On Wed, Mar 3, 2021 at 10:28 AM Ryan Blue <rb...@netflix.com> wrote:

> Yes, GenericInternalRow is safe if when type mismatches, with the cost of
> using Object[], and primitive types need to do boxing
>
> The question is not whether to use the magic functions, which would not
> need boxing. The question here is whether to use multiple ScalarFunction
> interfaces. Those interfaces would require boxing or using Object[] so
> there isn’t a benefit.
>
> If we do want to reuse one UDF for different types, using “magical
> methods” solves the problem
>
> Yes, that’s correct. We agree that magic methods are a good option for
> this.
>
> Again, the question we need to decide is whether to use InternalRow or
> interfaces like ScalarFunction2 for non-codegen. The option to use
> multiple interfaces is limited by type erasure because you can only have
> one set of type parameters. If you wanted to support both ScalarFunction2<Integer,
> Integer> and ScalarFunction2<Long, Long> you’d have to fall back to ScalarFunction2<Object,
> Object> and cast.
>
> The point is that type erasure will commonly lead either to many different
> implementation classes (one for each type combination) or will lead to
> parameterizing by Object, which defeats the purpose.
>
> The alternative adds safety because correct types are produced by calls
> like getLong(0). Yes, this depends on the implementation making the
> correct calls, but it is better than using Object and casting.
>
> I can’t think of real use cases that will force the individual-parameters
> approach to use Object instead of concrete types.
>
> I think this is addressed by the type erasure discussion above. A simple
> Plus method would require Object or 12 implementations for 2 arguments
> and 4 numeric types.
>
> And basically all varargs cases would need to use Object[]. Consider a
> UDF to create a map that requires string keys and some consistent type for
> values. This would be easy with the InternalRow API because you can use
> getString(pos) and get(pos + 1, valueType) to get the key/value pairs.

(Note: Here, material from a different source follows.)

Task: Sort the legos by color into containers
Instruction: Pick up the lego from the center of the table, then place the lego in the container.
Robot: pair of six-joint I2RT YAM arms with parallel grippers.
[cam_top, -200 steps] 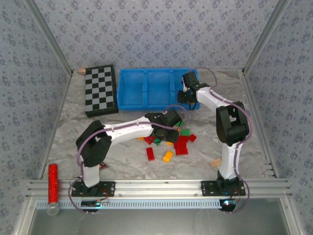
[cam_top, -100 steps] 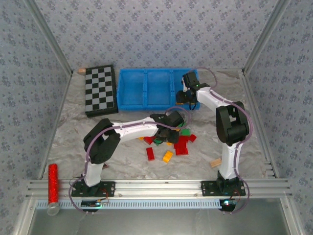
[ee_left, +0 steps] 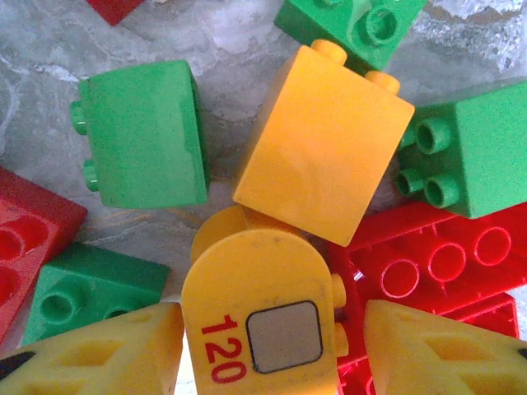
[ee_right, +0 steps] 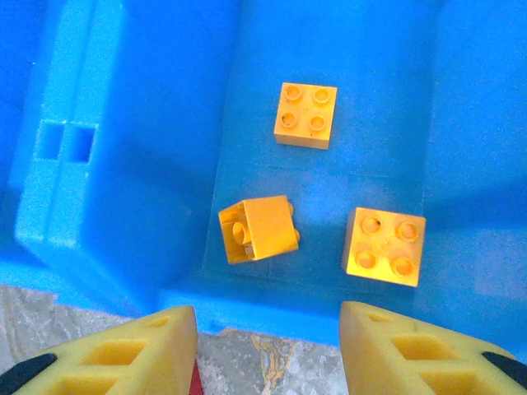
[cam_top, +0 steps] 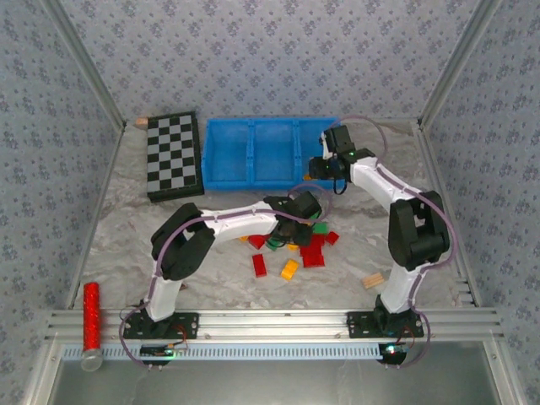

> Use of UTF8String vs String will be checked at compile time.
>
> I agree that Object[] is worse than InternalRow
>
> Yes, and if we are always using Object because of type erasure or using
> magic methods to get better performance, the utility of the parameterized
> interfaces is very limited.
>
> Because we want to expose the magic functions, the use of ScalarFunction2
> and similar is extremely limited because it is only for non-codegen.
> Varargs is by far the more common case. The InternalRow interface is also
> a very simple way to get started and ensures that Spark can always find the
> right method after the function is bound to input types.
>
> On Tue, Mar 2, 2021 at 6:35 AM Wenchen Fan <cl...@gmail.com> wrote:
>
>> Yes, GenericInternalRow is safe if when type mismatches, with the cost
>> of using Object[], and primitive types need to do boxing. And this is a
>> runtime failure, which is absolutely worse than query-compile-time checks.
>> Also, don't forget my previous point: users need to specify the type and
>> index such as row.getLong(0), which is error-prone.
>>
>> > But we don’t do that for any of the similar UDFs today so I’m skeptical
>> that this would actually be a high enough priority to implement.
>>
>> I'd say this is a must-have if we go with the individual-parameters
>> approach. The Scala UDF today checks the method signature at compile-time,
>> thanks to the Scala type tag. The Java UDF today doesn't check and is hard
>> to use.
>>
>> > You can’t implement ScalarFunction2<Integer, Integer> and
>> ScalarFunction2<Long, Long>.
>>
>> Can you elaborate? We have function binding and we can use different UDFs
>> for different input types. If we do want to reuse one UDF
>> for different types, using "magical methods" solves the problem:
>> class MyUDF {
>>   def call(i: Int): Int = ...
>>   def call(l: Long): Long = ...
>> }
>>
>> On the other side, I don't think the row-parameter approach can solve
>> this problem. The best I can think of is:
>> class MyUDF implement ScalaFunction[Object] {
>>   def call(row: InternalRow): Object = {
>>     if (int input) row.getInt(0) ... else row.getLong(0) ...
>>   }
>> }
>>
>> This is worse because: 1) it needs to do if-else to check different input
>> types. 2) the return type can only be Object and cause boxing issues.
>>
>> I agree that Object[] is worse than InternalRow. But I can't think of
>> real use cases that will force the individual-parameters approach to use
>> Object instead of concrete types.
>>
>>
>> On Tue, Mar 2, 2021 at 3:36 AM Ryan Blue <rb...@netflix.com> wrote:
>>
>>> Thanks for adding your perspective, Erik!
>>>
>>> If the input is string type but the UDF implementation calls
>>> row.getLong(0), it returns wrong data
>>>
>>> I think this is misleading. It is true for UnsafeRow, but there is no
>>> reason why InternalRow should return incorrect values.
>>>
>>> The implementation in GenericInternalRow
>>> <https://github.com/apache/spark/blob/master/sql/catalyst/src/main/scala/org/apache/spark/sql/catalyst/expressions/rows.scala#L35>
>>> would throw a ClassCastException. I don’t think that using a row is a
>>> bad option simply because UnsafeRow is unsafe.
>>>
>>> It’s unlikely that UnsafeRow would be used to pass the data. The
>>> implementation would evaluate each argument expression and set the result
>>> in a generic row, then pass that row to the UDF. We can use whatever
>>> implementation we choose to provide better guarantees than unsafe.
>>>
>>> I think we should consider query-compile-time checks as nearly-as-good
>>> as Java-compile-time checks for the purposes of safety.
>>>
>>> I don’t think I agree with this. A failure at query analysis time vs
>>> runtime still requires going back to a separate project, fixing something,
>>> and rebuilding. The time needed to fix a problem goes up significantly vs.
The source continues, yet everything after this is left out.